Обычно четыре или пять раз во время долгого пути на кладбище из-за неловкого шага носильщиков он теряет равновесие и делает сальто-мортале, рискуя кого-нибудь раздавить; его водружают на место, и процессия продолжает свой ход. Наконец толпа добирается до места погребения, обычно в середине леса. К тому времени женщины уже вырывают круглую и глубокую яму, и после плотного завтрака, предназначенного для восстановления сил живых, покойного погребают и возвращаются в деревню, чтобы ждать – самое большее несколько дней – нового подобного повода для веселья.
Вы видите, господа, что в похоронах у батеке нет ничего печального.
У баянджи все происходит почти так же, с той только разницей, что праздник по случаю смерти вождя или какого-нибудь важного человека сопровождается почти всегда человеческими жертвоприношениями. Я не хочу описывать вам возмутительные сцены дикости, когда часто приносят в жертву двенадцать или пятнадцать человек, черепа которых будут служить зловещим украшением на могиле хозяина или на жилищах его сыновей.
С этим варварским обычаем можно справиться, только набравшись терпения. Я уже сумел за тот короткий промежуток времени, когда находился в контакте с племенами Верхнего Конго, несколько изменить их нравы; наши посты в Бонга и на Нкундже стали убежищем для более чем десятка жертв, ускользнувших таким образом от ножа, от веревки и от погребения заживо, и почти всегда это были женщины. Сила там пока еще беспомощна, и, как и повсюду, нужно использовать доброту и убеждение. Если сила и помешает одной казни, туземцы, следуя своему варварскому обычаю, совершат ее уже над другими несчастными, число которых может быть гораздо большим!
Я вспоминаю, как часами беседовал на эту тему с некоторыми из вождей. Я апеллировал к их собственной выгоде, доказывал им, что приносить в жертву человеческое существо – значит лишать себя богатства ради пустого удовлетворения своего тщеславия; я мог угрожать только тем, что ноги моей не будет в деревне, которую обесчестит казнь такого рода. Многих я убедил, или, по крайней мере, они сделали вид, что их убедили.
В этих казнях большую роль играет колдун. Обычно это человек достаточно старый, который исполняет тройную функцию – священника, колдуна и знахаря – и который почти на всех языках Центральной Африки обозначается словом «могвангва» или «нгвангва»[619]619
Нганга (у фанов – нган) – жрец, обладающий властью над фетишами.
[Закрыть]. Это к нему обращаются, чтобы излечить рану или колику либо чтобы обнаружить с помощью его снадобий виновников преступления или тех, кто обладает достаточными ведовскими способностями для сглаза своих врагов. Колдуна боятся, а дружба с ним, естественно, высоко ценится.

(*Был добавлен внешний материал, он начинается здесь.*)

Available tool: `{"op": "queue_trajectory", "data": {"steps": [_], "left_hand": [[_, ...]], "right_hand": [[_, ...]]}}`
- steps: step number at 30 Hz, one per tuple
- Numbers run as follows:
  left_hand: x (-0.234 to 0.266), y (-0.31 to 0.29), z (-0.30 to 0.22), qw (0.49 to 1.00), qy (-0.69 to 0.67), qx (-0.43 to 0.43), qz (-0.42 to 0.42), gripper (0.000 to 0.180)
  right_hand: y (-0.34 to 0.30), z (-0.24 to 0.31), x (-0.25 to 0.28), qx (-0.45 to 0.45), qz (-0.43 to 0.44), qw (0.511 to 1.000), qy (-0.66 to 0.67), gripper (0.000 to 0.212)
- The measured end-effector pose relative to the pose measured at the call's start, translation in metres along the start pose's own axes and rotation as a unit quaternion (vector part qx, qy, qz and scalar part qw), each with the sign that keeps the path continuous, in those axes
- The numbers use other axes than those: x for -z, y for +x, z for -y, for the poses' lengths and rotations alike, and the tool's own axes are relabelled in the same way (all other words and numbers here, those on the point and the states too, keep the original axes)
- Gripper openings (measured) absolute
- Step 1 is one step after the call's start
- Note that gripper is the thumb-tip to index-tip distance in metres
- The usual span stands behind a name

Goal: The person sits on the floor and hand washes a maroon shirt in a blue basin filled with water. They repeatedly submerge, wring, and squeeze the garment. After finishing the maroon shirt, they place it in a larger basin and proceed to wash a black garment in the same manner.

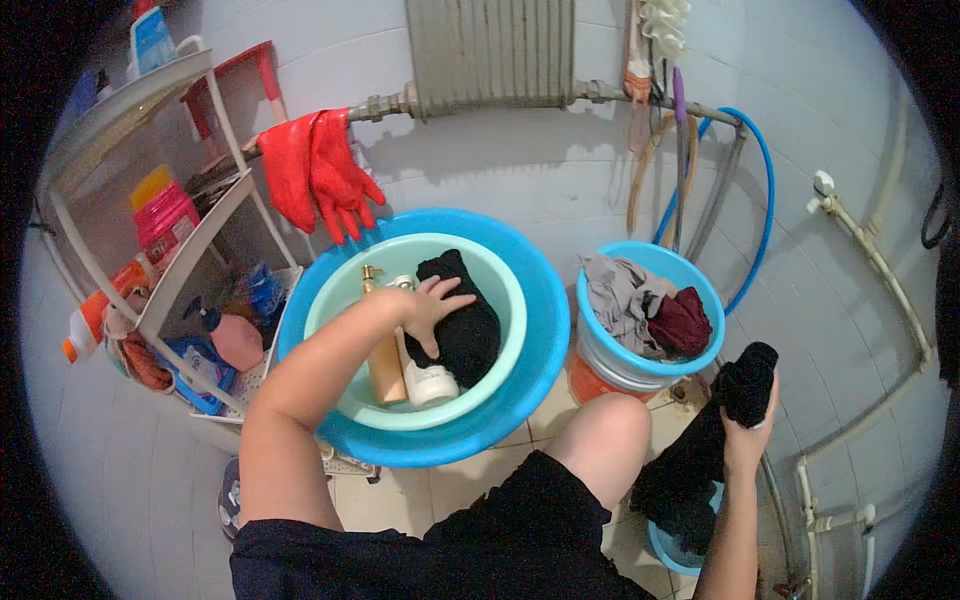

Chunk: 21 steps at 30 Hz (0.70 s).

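Note:
My left hand (428,312) reaches into a pale green basin (317,300), its fingers spread over a bundled black cloth (466,335). Beside that hand, a gold pump bottle (386,372) and a white bottle (432,385) lie in the same basin, partly hidden by my forearm. Off to the right, my right hand (752,432) is closed around a black knitted garment (748,380). The garment's long lower part hangs down toward a small blue basin (665,550) on the floor, and its end overlaps that basin.
A larger blue tub (545,350) surrounds the green basin. Right of it, a blue basin (590,325) of grey and maroon clothes rests on a bucket (590,380). A white shelf rack (200,250) holds bottles. Red rubber gloves (318,170) hang over a pipe under the radiator (490,55).

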<state>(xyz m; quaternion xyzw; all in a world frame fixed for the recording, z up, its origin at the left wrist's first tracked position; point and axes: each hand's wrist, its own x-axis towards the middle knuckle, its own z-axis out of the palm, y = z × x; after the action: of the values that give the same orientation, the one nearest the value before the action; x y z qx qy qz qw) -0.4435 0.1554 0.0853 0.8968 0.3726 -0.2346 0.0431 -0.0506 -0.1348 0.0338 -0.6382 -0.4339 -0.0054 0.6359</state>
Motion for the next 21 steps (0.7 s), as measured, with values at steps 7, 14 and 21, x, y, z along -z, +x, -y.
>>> {"op": "queue_trajectory", "data": {"steps": [7,14,21], "left_hand": [[-0.004,0.007,-0.018,0.996,0.050,-0.003,-0.070,0.092],[-0.030,0.011,0.000,0.945,-0.025,-0.079,-0.317,0.054],[0.009,-0.012,0.018,0.884,-0.137,0.008,-0.446,0.048]], "right_hand": [[0.001,0.021,-0.049,0.009,0.088,0.995,0.049,0.079],[0.000,0.027,-0.036,-0.016,0.062,0.998,0.022,0.082],[0.008,0.006,-0.009,-0.025,0.006,1.000,0.016,0.081]]}}
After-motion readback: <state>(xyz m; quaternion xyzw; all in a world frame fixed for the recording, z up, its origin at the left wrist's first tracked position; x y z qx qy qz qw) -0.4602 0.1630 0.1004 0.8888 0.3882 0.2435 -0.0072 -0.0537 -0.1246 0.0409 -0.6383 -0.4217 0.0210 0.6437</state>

Когда кто-то умирает, с ним немедленно советуются, чтобы узнать, была ли смерть результатом естественной причины или же порчи, наведенной каким-нибудь недругом. Если у колдуна есть личные враги, пусть они остерегаются. Однако почти всегда названные им виновники мнимого преступления, которое нужно искупить, это уродцы, дурачки, парии или калеки. Колдун особенно опасается указывать на мужчин, обладающих большой физической силой, которые могут возмутиться и стать угрозой для него самого. Это такой же прием селекции, как и любой другой, и, возможно – я не предлагаю какой-то особой теории по этому достаточно деликатному вопросу, – именно он превратил народ баянджи, практикующий многочисленные жертвоприношения, в одну из самых красивых негритянских рас, которые только здесь встречаются.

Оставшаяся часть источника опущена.